Madami Etsu: Rewriting the story of Niger’s IGR 

It is widely storied that the internal revenues generated by many states in Nigeria are nothing to write home about due to many factors. Let’s leave the dissection of the factors for another day. Despite the knots, a few states could be exempted from the grim stories. Niger, my state, unfortunately, isn’t one of them. 

Worried by the situation and to spur change and have the story rewritten, the governor, Abubakar Sani Bello, was diligent and thorough as he scouted for an enabler of change. The baton fell on Mohammed Madami Etsu (a deputy director of taxes) from the Federal Inland Revenue (FIRS), where he grew through the ranks since 1995, held many appointments, and performed commendably. His last position was as the coordinator of the quartet of Bauchi, Plateau, Yobe, and Borno for the FIRS.

Etsu resumed his chairmanship of the Niger State Service of Internal Revenue in June 2021. He has now spent 17 months on the job. Some people would say assessment of a leader’s performance is better carried out after he clocks one year in office. In December 2021, barely six months after Etsu assumed office, it became glaring that the grime story of IGR in Niger state is forever on the cusp of change. Niger struggles to surpass N10 billion in a year; Etsu took it to N16 billion in December 2021. 

For a state that hardly generates up to N600 million consistently month-on-month, Etsu has succeeded in keeping the collections above N700 million since he assumed office and as at August 2022 did a collection of over N1 billion.

Thanks to Etsu, today, Niger is ranked 6th among the states with the highest year-on-year IGR growth, according to the Nigerian Bureau of Statistics (NBS). Everybody knows how IGR boosts infrastructure development, especially in a state like Niger with a gaping deficit. 

When he came on board, he met an organisation far below what is obtained elsewhere. The technology was backward; the staff lacked skills and motivation; the offices were ramshackle and untidy; the policies weren’t of best practices; loopholes dotted the system; high prevalence of illegal and unethical practices, etc. Today, the staff of the Service can boast of a conducive working environment, which he achieved within weeks. 

Even though, over the years, Niger was infamous for low IGR, the paltry sums were still being cornered. Etsu promptly adopted an Integrated Tax Administration System (ITAS) to plug every leakage through technology deployment in tax collection. This means that both tax payment receipts and Tax Clearance Certificates (TCC) are no long manual but are issued online in real-time. 

Another issue impeding the Service before he came was the capacity of the members of staff. Most of them were entirely in the dark about modern tax practices.
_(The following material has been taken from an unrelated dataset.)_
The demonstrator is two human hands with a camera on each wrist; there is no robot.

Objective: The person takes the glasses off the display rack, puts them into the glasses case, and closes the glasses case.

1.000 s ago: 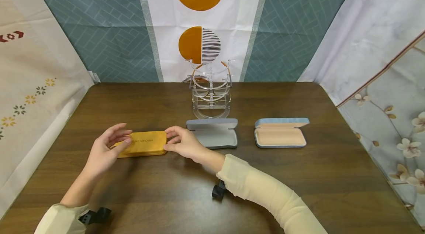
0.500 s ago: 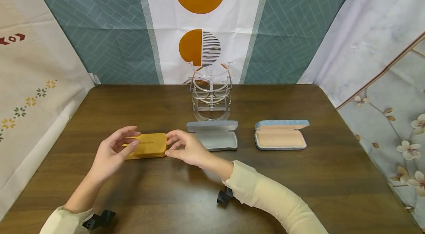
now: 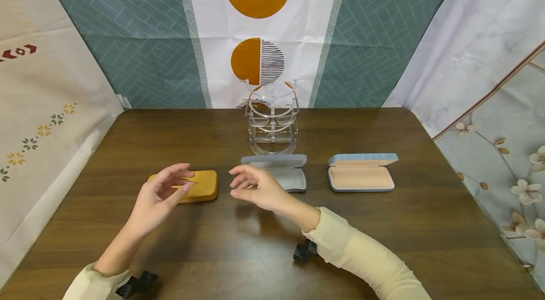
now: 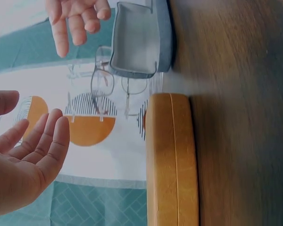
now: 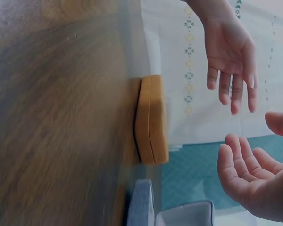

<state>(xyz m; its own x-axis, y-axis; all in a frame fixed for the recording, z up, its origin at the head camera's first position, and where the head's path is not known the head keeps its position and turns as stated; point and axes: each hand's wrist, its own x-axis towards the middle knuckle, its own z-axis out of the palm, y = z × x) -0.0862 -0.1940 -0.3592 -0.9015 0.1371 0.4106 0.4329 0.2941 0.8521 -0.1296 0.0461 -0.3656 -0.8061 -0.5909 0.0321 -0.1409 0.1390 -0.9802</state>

To reverse the situation, the Service now routinely sends them on training. A wholesale reshaping of the Service’s entire human resource is also ongoing, especially the issue of casual staff. The Service has about 300 staff, of which only 102 are on permanent appointments while over 200 are on a casual basis.

Records have shown that some casual staff have willingly operated in that capacity for over ten years. They are mostly graduates. Even if they see permanent jobs elsewhere, they reject them; they prefer to hang around the revenue Service, ostensibly because of the perks they get from the infractions they commit. Experts have established that temporary workers in the tax industry lack commitment and cause leakages. Etsu does detest the practice and is already on the cusp of weeding it out. 
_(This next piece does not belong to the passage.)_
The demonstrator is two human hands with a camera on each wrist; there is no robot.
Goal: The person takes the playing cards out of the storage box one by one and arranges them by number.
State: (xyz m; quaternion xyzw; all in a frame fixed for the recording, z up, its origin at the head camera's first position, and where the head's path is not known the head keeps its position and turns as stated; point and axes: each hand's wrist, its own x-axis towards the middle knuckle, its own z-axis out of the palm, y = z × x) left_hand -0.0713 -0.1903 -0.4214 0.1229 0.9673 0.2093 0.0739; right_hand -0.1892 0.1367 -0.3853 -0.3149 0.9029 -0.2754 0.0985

Another factor boosting Niger’s IGR since Etsu came on board is the opening of new offices and the activation of obsolete ones in every nook and cranny of the state. A town as far-flung as Babanna in New-Bussa has an office, an active one even. Whereas in the past, workers in such far-flung offices weren’t diligent or brazenly cornered most of what they generated, things have changed; operations are now online and monitored from the head office.
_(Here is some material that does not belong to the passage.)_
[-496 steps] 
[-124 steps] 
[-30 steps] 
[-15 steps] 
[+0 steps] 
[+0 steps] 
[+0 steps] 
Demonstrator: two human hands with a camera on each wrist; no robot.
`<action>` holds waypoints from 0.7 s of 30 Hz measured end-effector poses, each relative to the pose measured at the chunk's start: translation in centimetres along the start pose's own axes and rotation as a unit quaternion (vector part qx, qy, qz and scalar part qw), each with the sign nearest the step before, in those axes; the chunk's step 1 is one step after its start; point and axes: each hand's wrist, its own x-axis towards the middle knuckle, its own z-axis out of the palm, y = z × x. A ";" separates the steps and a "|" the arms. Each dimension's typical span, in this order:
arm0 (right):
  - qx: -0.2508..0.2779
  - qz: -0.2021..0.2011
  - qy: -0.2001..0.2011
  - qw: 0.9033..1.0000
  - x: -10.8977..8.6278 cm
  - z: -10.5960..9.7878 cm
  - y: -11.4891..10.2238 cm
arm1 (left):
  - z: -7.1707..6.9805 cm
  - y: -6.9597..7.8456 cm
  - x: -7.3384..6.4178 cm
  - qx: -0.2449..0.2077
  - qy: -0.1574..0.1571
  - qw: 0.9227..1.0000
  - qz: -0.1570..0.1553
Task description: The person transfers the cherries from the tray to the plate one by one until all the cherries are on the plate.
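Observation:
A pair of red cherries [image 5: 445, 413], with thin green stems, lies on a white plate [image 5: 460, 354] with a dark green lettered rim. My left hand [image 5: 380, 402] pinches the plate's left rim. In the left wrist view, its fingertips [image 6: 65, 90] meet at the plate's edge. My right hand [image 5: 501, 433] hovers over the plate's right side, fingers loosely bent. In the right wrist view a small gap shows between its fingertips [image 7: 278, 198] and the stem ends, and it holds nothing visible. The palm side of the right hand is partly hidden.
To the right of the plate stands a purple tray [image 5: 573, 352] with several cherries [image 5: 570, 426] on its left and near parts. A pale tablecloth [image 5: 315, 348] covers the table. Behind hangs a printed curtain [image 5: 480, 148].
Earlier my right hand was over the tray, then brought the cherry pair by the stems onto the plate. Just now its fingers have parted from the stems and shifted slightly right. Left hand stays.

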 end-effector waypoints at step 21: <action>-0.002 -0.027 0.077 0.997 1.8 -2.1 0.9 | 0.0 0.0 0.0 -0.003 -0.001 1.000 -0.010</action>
However, even as plausible as what Etsu is doing is, some people are incensed. They don’t want things to change. They know a change will halt their party. They want the IGR to keep leaking into their personal vaults. Thus, they have resorted to writing frivolous petitions and sponsoring incendiary publications against him in the newspapers. The most contentious was the one published in the November 5 edition of The Nation.  

The Nation, one of the most reputable newspapers in Nigeria, tainted its hard-earned reputation with that piece. First, the writer discarded the rule of balance and Impartiality by not giving the chairman room to relate his side of the issue. Journalism will be in tatters if the practitioners keep compromising this rule. Most scholars of journalism believe the rule is golden. Secondly, the writer should have deployed her professional insight to glean that the petition upon which she was hinging her flood of allegations was fake.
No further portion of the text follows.